__WHAT THE TASK ASKS__: Please work out how many lines in the data below hold the word "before", and state only the number.
=== Begin Enclosure ===
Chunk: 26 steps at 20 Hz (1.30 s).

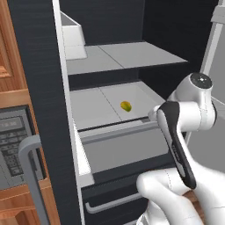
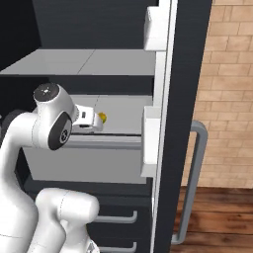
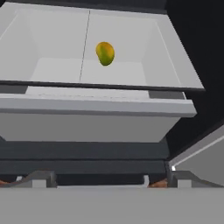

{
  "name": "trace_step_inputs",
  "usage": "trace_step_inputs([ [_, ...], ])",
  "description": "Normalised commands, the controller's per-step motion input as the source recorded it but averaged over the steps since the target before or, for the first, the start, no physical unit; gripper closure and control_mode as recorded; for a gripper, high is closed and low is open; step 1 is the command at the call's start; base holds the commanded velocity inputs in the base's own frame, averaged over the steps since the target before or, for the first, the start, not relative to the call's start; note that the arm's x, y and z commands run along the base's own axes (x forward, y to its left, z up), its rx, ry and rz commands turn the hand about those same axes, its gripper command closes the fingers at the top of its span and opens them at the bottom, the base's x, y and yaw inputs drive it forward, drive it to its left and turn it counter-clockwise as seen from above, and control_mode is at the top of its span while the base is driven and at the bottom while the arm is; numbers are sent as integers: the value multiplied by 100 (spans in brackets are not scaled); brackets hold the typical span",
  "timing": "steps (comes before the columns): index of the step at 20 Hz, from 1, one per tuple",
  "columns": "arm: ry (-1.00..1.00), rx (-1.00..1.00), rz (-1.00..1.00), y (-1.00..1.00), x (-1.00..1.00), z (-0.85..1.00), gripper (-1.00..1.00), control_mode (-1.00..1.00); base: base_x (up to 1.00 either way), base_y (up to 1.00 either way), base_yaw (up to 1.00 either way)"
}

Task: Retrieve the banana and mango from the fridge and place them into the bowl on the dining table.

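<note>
The tall black double-door fridge (image 1: 39, 88) stands open, and the small egg-shaped yellow-green mango (image 1: 126, 106) lies alone on its grey-white middle shelf (image 1: 94, 105). To its right the white arm's gripper (image 2: 91, 120) has its jaws spread wide, holding nothing, just short of the fruit. This looks like the reach for the mango; next the jaws must go forward around it and close.

The mango (image 1: 126, 106) is yellow-green, greener toward one end, against the pale grey-white shelf (image 1: 94, 107) of the fridge (image 1: 41, 88), whose door edges and inner walls are black. Beside the fridge, the brick wall (image 2: 230, 74) is tan, the floor (image 2: 222, 222) reddish-brown wood, and the door handle (image 2: 190, 183) silver-grey.
</note>
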Motion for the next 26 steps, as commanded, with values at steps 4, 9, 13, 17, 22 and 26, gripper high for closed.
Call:
trace_step_inputs([
  [4, -4, 6, 0, 19, 53, -34, -100, -100, 0, 0, 0],
  [9, 0, 6, 0, 36, 54, -8, -100, -100, 0, 0, 0],
  [13, 0, 3, 0, 21, 65, -1, -100, -100, 0, 0, 0],
  [17, 1, 0, 0, 1, 61, -2, -100, -100, 0, 0, 0],
  [22, 1, 0, 0, 0, 56, -8, -100, -100, 0, 0, 0],
  [26, 1, 0, 0, 0, 54, -21, -100, -100, 0, 0, 0],
])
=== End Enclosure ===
__REPLY TO THE EXERCISE__: 2